The Next Wave: Microjets: Hottest session at NATA annual meeting keys on infrastructure, training challenges

July 8, 2004

Convention Follow-Up


Hottest session at NATA annual meeting keys on infrastructure, training challenges

John F. Infanger and Jodi Richards

July 2004

LAS VEGAS — During a strategic issues breakfast held during the National Air Transportation Association’s annual meeting in Las Vegas in May, panelists discussed issues surrounding the emergence of the compact light jets, including insurance, training, impact on the aviation system, and even what they will be called. It was the hottest issue at this year’s NATA meeting, which is part of the overall Aviation Industry Week trade show, which attracted a record-breaking 5,800 attendees, according to expo host Cygnus Expositions.
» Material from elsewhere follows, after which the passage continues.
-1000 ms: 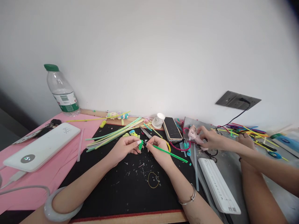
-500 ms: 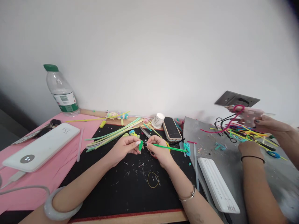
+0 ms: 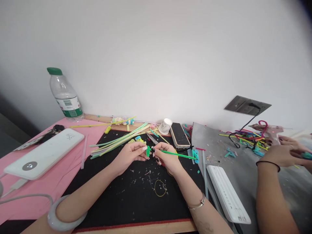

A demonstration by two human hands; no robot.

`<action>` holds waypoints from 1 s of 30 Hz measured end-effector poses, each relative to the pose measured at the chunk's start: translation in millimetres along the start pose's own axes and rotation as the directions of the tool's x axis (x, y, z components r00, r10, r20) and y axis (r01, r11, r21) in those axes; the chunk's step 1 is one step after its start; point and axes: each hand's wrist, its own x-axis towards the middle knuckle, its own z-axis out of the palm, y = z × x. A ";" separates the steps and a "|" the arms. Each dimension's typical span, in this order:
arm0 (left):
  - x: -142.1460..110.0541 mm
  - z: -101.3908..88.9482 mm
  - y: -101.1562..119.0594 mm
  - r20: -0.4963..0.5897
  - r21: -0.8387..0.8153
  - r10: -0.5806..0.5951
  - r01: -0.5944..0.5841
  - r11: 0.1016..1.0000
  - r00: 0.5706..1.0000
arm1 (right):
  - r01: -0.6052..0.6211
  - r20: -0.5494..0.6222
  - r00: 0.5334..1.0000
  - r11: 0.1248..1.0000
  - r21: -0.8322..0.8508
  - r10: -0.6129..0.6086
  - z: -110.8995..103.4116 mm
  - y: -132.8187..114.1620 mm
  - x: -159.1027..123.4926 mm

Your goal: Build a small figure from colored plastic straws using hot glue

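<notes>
Above the black mat [image 3: 122,198], my left hand [image 3: 130,156] pinches a green pipe cleaner [image 3: 180,155] near its bent or folded end. My right hand [image 3: 168,157] has thumb and fingers closed on the same pipe cleaner, whose straight tail sticks out to the right over the back of the hand. Just beyond the hands lie scissors [image 3: 152,138], partly hidden by my right hand. A small yellow and blue fuzzy piece [image 3: 140,139] rests behind my fingers, next to a bundle of pale green and yellow pipe cleaners [image 3: 117,143].
A paper cup [image 3: 165,126] and a phone [image 3: 179,135] stand at the back. Left are a bottle [image 3: 67,100] and a white power bank [image 3: 46,152]; another power bank [image 3: 227,193] lies right. A co-worker's hands [image 3: 280,156] hold a pink glue gun [image 3: 270,133], its cord near the socket.
The co-worker has lifted the glue gun from the grey mat near the phone and carried it right. My hands stay almost in place, turning the green piece slightly.
</notes>
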 end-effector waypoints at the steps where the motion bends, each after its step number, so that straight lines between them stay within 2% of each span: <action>1: 0.1 -0.2 -0.4 0.004 0.000 0.000 0.000 1.000 1.000 | 0.001 0.004 1.000 1.000 0.001 -0.001 -0.3 -0.4 0.1; 15: 1.8 -6.8 -4.1 0.104 -0.028 0.045 -0.042 0.999 0.994 | 0.016 0.022 1.000 1.000 0.022 -0.016 -2.3 -2.3 1.4; 22: -2.0 -5.1 -0.1 0.168 -0.079 0.040 -0.026 0.997 0.985 | 0.002 0.053 0.999 0.999 0.043 -0.004 -3.8 -2.5 -0.4; 30: -0.6 -4.8 -1.8 0.146 -0.016 0.062 -0.060 0.998 0.987 | 0.004 0.044 0.999 0.999 0.039 -0.006 -4.7 -5.2 -1.2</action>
The pending wave of microjets from various manufacturers is top of mind with many in industry today, including airports and airport-based businesses who would handle them. However, there is still some debate as to what they should be called.

This year’s Aviation Industry Week attracted an estimated 5,800 attendees to the trade show. The National Air Transportation Association and the Professional Aviation Maintenance Association held their annual meetings in conjunction with the show.
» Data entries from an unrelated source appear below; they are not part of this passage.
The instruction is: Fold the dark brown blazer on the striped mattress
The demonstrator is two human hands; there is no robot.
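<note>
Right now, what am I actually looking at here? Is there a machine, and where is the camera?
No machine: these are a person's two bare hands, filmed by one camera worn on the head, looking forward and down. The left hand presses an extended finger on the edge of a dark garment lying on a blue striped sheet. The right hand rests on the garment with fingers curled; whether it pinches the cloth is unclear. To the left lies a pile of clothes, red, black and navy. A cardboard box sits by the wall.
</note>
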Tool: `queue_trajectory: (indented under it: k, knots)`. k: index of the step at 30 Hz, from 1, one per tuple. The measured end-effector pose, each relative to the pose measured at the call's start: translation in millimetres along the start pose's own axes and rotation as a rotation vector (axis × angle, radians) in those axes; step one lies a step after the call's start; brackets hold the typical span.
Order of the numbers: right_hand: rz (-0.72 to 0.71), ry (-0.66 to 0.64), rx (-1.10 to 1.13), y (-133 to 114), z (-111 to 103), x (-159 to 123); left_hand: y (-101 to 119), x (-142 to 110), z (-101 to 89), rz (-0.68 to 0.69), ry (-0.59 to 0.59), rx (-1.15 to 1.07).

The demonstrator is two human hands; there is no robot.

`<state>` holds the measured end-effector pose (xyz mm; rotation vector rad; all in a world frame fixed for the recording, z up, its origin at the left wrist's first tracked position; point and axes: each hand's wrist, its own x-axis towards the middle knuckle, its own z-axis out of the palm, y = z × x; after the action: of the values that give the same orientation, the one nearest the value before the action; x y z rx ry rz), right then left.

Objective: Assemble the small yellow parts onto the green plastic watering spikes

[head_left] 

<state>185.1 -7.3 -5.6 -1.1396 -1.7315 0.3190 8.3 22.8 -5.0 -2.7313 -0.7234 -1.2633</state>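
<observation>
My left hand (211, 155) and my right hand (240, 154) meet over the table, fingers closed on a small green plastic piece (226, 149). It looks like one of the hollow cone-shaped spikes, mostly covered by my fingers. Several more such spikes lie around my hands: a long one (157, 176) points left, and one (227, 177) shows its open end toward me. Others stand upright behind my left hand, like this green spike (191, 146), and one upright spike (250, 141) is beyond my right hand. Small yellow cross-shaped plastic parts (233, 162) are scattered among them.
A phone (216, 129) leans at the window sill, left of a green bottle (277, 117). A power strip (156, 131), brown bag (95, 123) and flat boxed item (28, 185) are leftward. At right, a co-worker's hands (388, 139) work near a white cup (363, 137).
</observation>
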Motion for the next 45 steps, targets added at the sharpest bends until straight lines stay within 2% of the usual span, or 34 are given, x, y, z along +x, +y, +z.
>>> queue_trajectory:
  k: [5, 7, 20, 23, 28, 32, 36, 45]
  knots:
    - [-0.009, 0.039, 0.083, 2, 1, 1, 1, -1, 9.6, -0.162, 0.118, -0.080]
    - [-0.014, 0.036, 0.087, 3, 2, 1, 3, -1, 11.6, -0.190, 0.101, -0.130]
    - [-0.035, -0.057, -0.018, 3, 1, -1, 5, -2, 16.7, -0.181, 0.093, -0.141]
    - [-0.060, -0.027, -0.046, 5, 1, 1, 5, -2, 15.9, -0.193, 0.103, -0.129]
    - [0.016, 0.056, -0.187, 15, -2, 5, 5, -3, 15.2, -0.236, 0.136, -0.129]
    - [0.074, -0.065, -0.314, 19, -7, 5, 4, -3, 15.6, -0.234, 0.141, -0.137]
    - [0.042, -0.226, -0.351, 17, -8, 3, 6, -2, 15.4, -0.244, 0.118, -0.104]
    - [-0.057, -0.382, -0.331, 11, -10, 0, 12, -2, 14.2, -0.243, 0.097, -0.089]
George Adam Jr., chairman of the board and CEO of Adam Aircraft, says he’s not particularly fond of the term “microject.” He explains, “The public doesn’t like getting in small airplanes. Anything that denotes small should be avoided.” His suggestion: personal jet.

Mike McConnell, VP sales and product support, Eclipse Aviation, agrees that “micro” is not the right word and offers “light jet.” Cessna Aircraft Company, according to CEO and president Jack Pelton, prefers the term “entry-level jet,” while Mark Biagetti, COO, Avocet Aircraft, prefers “professional jet,” a term he says denotes safe aircraft.

The Training Challenge
No matter what decision the industry comes to on nomenclature, everyone is in agreement that the jets will have an impact on aviation. All of the manufacturers on the panel agree that training will be a key issue.
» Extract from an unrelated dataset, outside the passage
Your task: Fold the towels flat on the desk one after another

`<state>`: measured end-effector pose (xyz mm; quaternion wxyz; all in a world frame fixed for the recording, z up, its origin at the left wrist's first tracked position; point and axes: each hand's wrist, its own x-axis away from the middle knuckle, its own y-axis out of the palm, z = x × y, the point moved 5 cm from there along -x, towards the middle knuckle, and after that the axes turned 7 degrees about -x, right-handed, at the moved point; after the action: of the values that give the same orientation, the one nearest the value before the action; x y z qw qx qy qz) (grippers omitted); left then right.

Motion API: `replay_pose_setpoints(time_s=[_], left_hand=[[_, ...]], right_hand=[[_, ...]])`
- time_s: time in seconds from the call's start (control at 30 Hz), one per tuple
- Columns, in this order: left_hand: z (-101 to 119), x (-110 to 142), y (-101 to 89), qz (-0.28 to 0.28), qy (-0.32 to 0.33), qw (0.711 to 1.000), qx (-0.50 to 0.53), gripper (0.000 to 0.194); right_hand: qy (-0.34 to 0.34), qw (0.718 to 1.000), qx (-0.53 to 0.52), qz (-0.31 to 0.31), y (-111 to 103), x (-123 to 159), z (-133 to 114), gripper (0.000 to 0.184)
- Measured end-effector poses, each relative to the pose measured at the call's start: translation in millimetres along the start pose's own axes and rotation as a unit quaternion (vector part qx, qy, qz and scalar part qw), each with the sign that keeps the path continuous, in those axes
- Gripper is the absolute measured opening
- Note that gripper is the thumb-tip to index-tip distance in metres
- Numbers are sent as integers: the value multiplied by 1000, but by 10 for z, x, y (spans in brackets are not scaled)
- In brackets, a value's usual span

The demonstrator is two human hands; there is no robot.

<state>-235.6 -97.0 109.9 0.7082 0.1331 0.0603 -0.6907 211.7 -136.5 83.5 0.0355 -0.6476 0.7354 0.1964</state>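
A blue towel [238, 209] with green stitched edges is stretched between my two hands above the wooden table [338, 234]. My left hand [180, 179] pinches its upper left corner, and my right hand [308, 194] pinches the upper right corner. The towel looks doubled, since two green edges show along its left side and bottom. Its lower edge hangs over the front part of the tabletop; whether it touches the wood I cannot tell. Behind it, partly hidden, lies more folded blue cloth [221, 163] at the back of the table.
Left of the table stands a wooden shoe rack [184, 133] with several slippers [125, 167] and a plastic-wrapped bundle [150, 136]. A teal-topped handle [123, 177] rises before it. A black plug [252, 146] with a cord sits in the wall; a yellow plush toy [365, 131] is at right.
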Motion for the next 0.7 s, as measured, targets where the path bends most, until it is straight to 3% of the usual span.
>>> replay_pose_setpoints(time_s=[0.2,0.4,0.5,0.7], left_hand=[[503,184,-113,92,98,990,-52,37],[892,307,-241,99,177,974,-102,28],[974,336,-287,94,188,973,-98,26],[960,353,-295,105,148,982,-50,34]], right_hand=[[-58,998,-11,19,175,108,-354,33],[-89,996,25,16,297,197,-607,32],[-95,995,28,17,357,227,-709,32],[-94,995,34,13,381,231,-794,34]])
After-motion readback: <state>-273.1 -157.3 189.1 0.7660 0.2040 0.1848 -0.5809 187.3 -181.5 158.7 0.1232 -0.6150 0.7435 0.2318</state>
McConnell says Eclipse has a VP of training and flight operations to work directly with insurance companies in order to mitigate risk. Additionally, the manufacturer is taking on the responsibility of training and is prepared to give customers their money back if the training is not successful.

Pelton advocates mentoring when it comes to training. Biagetti says Avocet believes the majority of their ProJet users will be charter operators and expects to partner with those firms to provide training. Adds Adam, “Our next generation jet is going to be easier to fly than what they were used to,” which will lead to safer pilots, he says.

Insurance, Airspace
William Welbourn, executive VP, United States Aviation Underwriters, says the company will be looking at key aspects to determine whether insuring these new aircraft will be a good risk, including pilot experience level, pilot training, product support, durability, and airspace. He adds that as with any new product, “the jury’s still out” on what kind of coverage will be available.

As for airspace congestion, Kathy Perfetti, FAA, says capacity is a challenge but doesn’t believe the addition of these jets to the airspace would require a regulatory change. However, she says, the FAA does not have all the answers at this point.

Biagetti says people are concerned that there will be “thousands of these air taxis” that will be “flying in the 20,000- to 25,000-ft. range,” but says there may not be as much congestion there as they think. “We think these aircraft can do for hub operations what RJs have done — reduce congestion.”

Says McConnell, “The skies aren’t crowded, the hubs are crowded.”

Perfetti says, “We fully expect they will be flown under Part 135.” She adds that since it has been some time since FAR Part 135 has been updated, changes are in the offing as FAA and industry go through the Part 135 review process currently underway.